=== Raw data ===
══════════

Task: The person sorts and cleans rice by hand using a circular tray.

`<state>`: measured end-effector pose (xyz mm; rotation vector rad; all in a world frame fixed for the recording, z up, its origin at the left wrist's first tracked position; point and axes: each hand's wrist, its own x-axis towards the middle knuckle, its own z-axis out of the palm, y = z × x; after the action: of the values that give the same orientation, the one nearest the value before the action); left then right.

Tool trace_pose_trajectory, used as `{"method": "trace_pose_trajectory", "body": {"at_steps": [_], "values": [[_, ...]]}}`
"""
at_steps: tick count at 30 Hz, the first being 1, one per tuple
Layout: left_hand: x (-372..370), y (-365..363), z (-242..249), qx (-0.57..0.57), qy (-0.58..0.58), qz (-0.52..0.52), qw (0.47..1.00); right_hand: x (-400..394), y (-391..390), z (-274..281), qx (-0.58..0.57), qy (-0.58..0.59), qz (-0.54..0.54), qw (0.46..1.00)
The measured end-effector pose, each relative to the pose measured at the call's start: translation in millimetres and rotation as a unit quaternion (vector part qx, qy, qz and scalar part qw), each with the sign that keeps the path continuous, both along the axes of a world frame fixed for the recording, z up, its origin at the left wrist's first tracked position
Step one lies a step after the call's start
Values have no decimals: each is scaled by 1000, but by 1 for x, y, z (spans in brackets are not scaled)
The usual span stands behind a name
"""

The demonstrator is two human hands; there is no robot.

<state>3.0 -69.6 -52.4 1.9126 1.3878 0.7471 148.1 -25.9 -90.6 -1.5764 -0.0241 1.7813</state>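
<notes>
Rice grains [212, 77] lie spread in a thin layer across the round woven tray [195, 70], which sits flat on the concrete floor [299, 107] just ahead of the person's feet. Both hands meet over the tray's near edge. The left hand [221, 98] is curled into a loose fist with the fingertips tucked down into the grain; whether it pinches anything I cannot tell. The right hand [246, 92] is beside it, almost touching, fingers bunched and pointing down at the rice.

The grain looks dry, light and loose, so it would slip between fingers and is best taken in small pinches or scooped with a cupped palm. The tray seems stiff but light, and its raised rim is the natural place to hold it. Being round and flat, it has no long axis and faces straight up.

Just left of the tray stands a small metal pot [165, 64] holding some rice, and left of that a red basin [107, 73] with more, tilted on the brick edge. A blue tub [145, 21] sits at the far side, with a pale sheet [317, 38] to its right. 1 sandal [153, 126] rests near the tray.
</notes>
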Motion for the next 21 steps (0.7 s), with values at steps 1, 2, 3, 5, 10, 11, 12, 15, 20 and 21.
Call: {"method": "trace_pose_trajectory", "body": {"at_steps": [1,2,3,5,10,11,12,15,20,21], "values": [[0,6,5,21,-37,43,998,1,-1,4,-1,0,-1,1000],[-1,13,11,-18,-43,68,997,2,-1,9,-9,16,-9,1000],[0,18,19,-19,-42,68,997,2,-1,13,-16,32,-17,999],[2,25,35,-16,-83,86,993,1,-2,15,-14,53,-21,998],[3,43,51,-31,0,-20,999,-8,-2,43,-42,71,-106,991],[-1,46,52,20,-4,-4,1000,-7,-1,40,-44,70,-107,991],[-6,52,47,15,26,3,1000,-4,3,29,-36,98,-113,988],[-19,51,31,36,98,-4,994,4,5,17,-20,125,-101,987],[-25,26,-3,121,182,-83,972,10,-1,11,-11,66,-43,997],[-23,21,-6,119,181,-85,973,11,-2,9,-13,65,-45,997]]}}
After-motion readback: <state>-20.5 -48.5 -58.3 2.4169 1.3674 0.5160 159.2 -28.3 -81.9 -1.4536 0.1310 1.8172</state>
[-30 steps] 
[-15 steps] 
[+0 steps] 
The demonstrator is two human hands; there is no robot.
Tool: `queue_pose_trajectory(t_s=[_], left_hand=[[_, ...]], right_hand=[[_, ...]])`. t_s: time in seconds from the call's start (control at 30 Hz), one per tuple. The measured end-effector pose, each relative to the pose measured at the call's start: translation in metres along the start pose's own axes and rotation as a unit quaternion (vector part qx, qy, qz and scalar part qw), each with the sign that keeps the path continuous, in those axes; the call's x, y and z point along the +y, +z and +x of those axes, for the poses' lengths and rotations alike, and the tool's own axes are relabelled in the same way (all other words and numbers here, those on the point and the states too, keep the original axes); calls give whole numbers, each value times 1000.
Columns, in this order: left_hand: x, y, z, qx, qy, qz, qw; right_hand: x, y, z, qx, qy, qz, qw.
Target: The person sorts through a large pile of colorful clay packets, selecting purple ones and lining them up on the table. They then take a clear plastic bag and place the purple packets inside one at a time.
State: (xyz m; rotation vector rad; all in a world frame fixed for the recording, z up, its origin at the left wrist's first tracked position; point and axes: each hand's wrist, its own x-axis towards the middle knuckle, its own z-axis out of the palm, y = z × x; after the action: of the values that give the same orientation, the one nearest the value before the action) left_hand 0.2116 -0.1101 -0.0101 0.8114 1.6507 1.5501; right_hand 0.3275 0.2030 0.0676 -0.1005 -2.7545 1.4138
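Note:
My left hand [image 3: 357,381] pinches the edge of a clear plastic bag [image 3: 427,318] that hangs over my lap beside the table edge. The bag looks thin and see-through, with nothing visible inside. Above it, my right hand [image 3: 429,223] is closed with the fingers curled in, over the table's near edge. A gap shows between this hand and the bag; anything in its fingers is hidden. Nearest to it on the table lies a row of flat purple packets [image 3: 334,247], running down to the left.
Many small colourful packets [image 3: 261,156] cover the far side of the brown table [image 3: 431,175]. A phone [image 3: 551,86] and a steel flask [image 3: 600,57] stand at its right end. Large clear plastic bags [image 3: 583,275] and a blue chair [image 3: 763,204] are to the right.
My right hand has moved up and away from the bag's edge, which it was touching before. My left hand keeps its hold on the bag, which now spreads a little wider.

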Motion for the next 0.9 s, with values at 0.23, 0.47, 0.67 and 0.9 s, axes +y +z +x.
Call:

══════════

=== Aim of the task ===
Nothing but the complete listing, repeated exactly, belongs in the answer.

=== Result of this task ===
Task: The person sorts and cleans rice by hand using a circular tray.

`<state>`: measured end-effector pose (xyz mm; rotation vector rad; all in a world frame fixed for the recording, z up, its origin at the left wrist's first tracked position; point and axes: each hand's wrist, its own x-axis towards the middle knuckle, its own z-axis out of the palm, y = z × x; after the action: of the values that give the same orientation, the one nearest the value before the action); left then right.

Tool trace_pose_trajectory, used as `{"method": "trace_pose_trajectory", "body": {"at_steps": [_], "values": [[_, ...]]}}`
"""
at_steps: tick count at 30 Hz, the first being 1, one per tuple
Layout: left_hand: x (-372..370), y (-365..363), z (-242..249), qx (-0.57..0.57), qy (-0.58..0.58), qz (-0.52..0.52), qw (0.47..1.00); right_hand: x (-400..394), y (-391..390), z (-274..281), qx (-0.58..0.57), qy (-0.58..0.59), qz (-0.54..0.54), qw (0.46..1.00)
The measured end-effector pose, each relative to the pose measured at the call's start: translation in millimetres and rotation as a unit quaternion (vector part qx, qy, qz and scalar part qw), each with the sign that keeps the path continuous, both along the axes of a world frame fixed for the recording, z up, its origin at the left wrist's first tracked position
Step one lies a step after the call's start
Values have no decimals: each is scaled by 1000, but by 1 for x, y, z (spans in brackets are not scaled)
The usual span stands behind a name
"""

The demonstrator is two human hands; there is no robot.

<state>3.0 -69.6 -52.4 1.9126 1.3878 0.7471 148.1 -25.9 -90.6 -1.5764 -0.0241 1.7813</state>
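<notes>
Rice grains [212, 77] lie spread in a thin layer across the round woven tray [195, 70], which sits flat on the concrete floor [299, 107] just ahead of the person's feet. Both hands meet over the tray's near edge. The left hand [221, 98] is curled into a loose fist with the fingertips tucked down into the grain; whether it pinches anything I cannot tell. The right hand [246, 92] is beside it, almost touching, fingers bunched and pointing down at the rice.

The grain looks dry, light and loose, so it would slip between fingers and is best taken in small pinches or scooped with a cupped palm. The tray seems stiff but light, and its raised rim is the natural place to hold it. Being round and flat, it has no long axis and faces straight up.

Just left of the tray stands a small metal pot [165, 64] holding some rice, and left of that a red basin [107, 73] with more, tilted on the brick edge. A blue tub [145, 21] sits at the far side, with a pale sheet [317, 38] to its right. 1 sandal [153, 126] rests near the tray.
</notes>
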Motion for the next 21 steps (0.7 s), with values at steps 1, 2, 3, 5, 10, 11, 12, 15, 20 and 21.
Call: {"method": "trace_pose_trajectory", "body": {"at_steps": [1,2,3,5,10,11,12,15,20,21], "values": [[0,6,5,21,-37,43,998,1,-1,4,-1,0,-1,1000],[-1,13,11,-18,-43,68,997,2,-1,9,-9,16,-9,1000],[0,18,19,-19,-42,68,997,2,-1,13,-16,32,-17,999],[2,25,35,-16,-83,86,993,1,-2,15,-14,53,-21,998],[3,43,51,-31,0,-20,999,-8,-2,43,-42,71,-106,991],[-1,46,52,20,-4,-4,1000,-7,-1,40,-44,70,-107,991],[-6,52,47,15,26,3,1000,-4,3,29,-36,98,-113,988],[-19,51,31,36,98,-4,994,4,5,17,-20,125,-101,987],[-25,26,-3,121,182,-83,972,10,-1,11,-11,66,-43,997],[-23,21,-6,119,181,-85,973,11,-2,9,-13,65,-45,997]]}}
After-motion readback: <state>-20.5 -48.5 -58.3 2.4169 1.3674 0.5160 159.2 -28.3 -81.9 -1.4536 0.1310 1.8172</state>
[-30 steps] 
[-15 steps] 
[+0 steps] 
The demonstrator is two human hands; there is no robot.
Tool: `queue_pose_trajectory(t_s=[_], left_hand=[[_, ...]], right_hand=[[_, ...]])`. t_s: time in seconds from the call's start (control at 30 Hz), one per tuple. The measured end-effector pose, each relative to the pose measured at the call's start: translation in metres along the start pose's own axes and rotation as a unit quaternion (vector part qx, qy, qz and scalar part qw), each with the sign that keeps the path continuous, in those axes; the call's x, y and z point along the +y, +z and +x of those axes, for the poses' lengths and rotations alike, and the tool's own axes are relabelled in the same way (all other words and numbers here, those on the point and the states too, keep the original axes); calls give whole numbers, each value times 1000.
Columns, in this order: left_hand: x, y, z, qx, qy, qz, qw; right_hand: x, y, z, qx, qy, qz, qw.
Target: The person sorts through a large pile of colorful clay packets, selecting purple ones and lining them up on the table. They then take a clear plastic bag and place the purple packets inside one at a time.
State: (xyz m; rotation vector rad; all in a world frame fixed for the recording, z up, its origin at the left wrist's first tracked position; point and axes: each hand's wrist, its own x-axis towards the middle knuckle, its own z-axis out of the palm, y = z × x; after the action: of the values that give the same orientation, the one nearest the value before the action) left_hand 0.2116 -0.1101 -0.0101 0.8114 1.6507 1.5501; right_hand 0.3275 0.2030 0.0676 -0.1005 -2.7545 1.4138
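Note:
My left hand [image 3: 357,381] pinches the edge of a clear plastic bag [image 3: 427,318] that hangs over my lap beside the table edge. The bag looks thin and see-through, with nothing visible inside. Above it, my right hand [image 3: 429,223] is closed with the fingers curled in, over the table's near edge. A gap shows between this hand and the bag; anything in its fingers is hidden. Nearest to it on the table lies a row of flat purple packets [image 3: 334,247], running down to the left.
Many small colourful packets [image 3: 261,156] cover the far side of the brown table [image 3: 431,175]. A phone [image 3: 551,86] and a steel flask [image 3: 600,57] stand at its right end. Large clear plastic bags [image 3: 583,275] and a blue chair [image 3: 763,204] are to the right.
My right hand has moved up and away from the bag's edge, which it was touching before. My left hand keeps its hold on the bag, which now spreads a little wider.
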
Motion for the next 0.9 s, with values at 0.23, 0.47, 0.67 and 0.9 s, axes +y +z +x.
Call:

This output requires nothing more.